Their treatment at discharge was the same: low-protein and high-energy diet, sodium benzoate, L-citrulline and arginine.
At 14 months of age, the psychomotor development for case 3 was normal. Her movements were fluid and well-coordinated. Case 2 exhibited mild axial hypotonia at the same age; despite this, his movements were fluid and well-coordinated as well. Nevertheless, he required Bobath physiotherapy support. Their growth parameters were within normal limits for age.

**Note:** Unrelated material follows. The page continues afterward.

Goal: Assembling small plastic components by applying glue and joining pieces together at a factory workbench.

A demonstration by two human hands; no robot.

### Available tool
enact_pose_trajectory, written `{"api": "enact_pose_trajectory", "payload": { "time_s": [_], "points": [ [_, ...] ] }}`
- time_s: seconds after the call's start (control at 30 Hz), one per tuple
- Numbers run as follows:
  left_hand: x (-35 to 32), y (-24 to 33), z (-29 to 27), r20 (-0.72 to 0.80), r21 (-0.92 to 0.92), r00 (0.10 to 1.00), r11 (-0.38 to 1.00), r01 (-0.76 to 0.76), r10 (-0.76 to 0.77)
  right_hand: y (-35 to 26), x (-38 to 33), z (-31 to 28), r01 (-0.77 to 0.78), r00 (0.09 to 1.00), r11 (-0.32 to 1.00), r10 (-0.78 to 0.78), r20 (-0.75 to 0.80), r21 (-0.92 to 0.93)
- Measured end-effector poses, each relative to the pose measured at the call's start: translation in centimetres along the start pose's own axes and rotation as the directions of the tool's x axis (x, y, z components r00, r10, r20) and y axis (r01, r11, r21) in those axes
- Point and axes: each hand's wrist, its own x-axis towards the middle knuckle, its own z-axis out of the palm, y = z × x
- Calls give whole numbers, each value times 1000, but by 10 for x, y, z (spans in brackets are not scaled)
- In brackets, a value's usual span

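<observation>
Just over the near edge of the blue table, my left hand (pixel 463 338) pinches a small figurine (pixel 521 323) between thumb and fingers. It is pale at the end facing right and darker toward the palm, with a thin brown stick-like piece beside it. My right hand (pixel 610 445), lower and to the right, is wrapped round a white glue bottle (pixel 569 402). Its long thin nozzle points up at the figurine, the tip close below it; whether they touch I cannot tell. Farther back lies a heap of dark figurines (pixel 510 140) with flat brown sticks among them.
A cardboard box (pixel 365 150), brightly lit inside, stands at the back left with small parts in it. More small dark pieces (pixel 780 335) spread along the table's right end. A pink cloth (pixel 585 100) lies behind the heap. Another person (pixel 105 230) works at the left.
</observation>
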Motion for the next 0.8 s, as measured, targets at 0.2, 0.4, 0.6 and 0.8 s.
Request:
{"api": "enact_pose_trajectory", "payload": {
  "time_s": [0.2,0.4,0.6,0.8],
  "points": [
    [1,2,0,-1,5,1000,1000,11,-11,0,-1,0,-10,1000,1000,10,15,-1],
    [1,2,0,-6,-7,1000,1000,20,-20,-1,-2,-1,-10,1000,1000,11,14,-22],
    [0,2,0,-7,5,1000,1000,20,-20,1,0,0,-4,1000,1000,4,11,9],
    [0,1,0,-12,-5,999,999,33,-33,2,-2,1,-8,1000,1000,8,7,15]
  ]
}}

Unlike the other ones, case 1 had more severe neurologic sequelae with overall development delay, axial hypotonia and persistent seizures.
Because of the poor quality of life, the constraints due to the diet with recurrent metabolic decompensations and hospitalizations, cases 1 and 2 underwent a liver transplant at 10 and 16 months of age, respectively.
3. Discussion
This report aims to highlight the importance of non-specific signs and especially respiratory alkalosis in newborns as a clue of suspicion for urea cycle disorders. Hence, this might lead clinicians to measure ammonemia in such neonatal cases.
Moreover, urea cycle disorders are not frequently encountered in the routine practice of pediatricians and neonatologists. Consequently, most physicians have relatively little experience in the management of hyperammonemia. As hyperammonemic crisis could cause severe neurologic sequelae, this should be considered as a medical emergency and first-line treatment should not be delayed. Immediate treatment is important in term of prognosis. Therefore, starting from the description of three cases, another purpose of this work is to take a look at the acute management of hyperammonemia in newborns.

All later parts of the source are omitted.